▶ Task details
Count the lines below that hold "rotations". Give the number without comment.

▶ Data excerpt

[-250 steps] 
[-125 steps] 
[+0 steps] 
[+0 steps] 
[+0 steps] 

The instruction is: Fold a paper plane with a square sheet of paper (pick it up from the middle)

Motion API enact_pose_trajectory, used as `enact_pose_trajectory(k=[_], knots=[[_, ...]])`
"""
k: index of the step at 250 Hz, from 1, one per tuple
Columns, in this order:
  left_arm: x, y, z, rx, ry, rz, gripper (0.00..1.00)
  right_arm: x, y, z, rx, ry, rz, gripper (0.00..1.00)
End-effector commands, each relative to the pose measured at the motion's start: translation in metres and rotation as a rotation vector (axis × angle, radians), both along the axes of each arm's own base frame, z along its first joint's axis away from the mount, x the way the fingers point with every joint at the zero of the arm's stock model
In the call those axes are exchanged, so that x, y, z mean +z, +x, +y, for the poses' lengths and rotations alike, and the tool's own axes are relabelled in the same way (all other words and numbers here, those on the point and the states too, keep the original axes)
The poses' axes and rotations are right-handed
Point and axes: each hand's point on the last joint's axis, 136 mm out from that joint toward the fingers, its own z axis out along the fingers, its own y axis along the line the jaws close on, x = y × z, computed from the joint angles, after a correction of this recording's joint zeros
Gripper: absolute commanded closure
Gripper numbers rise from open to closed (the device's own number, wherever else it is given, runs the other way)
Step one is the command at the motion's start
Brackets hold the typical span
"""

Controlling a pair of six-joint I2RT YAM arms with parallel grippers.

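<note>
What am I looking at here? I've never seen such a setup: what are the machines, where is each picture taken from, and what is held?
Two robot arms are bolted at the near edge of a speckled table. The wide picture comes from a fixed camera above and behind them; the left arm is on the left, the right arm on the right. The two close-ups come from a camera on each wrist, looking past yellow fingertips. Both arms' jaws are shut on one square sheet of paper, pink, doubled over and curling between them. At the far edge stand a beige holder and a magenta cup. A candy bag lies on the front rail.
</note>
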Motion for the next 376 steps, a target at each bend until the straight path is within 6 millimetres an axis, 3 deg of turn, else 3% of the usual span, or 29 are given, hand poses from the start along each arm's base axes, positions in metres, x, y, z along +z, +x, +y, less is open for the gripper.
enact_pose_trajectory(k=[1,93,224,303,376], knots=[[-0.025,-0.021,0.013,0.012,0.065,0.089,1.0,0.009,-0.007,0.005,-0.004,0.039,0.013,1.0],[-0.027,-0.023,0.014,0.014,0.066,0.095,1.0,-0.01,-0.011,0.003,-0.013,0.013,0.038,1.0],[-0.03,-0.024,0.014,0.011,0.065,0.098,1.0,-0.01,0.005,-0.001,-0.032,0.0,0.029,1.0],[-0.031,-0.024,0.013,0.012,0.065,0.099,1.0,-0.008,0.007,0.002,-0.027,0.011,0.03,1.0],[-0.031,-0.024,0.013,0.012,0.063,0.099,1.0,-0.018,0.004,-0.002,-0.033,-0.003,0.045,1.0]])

▶ Result of the exercise
2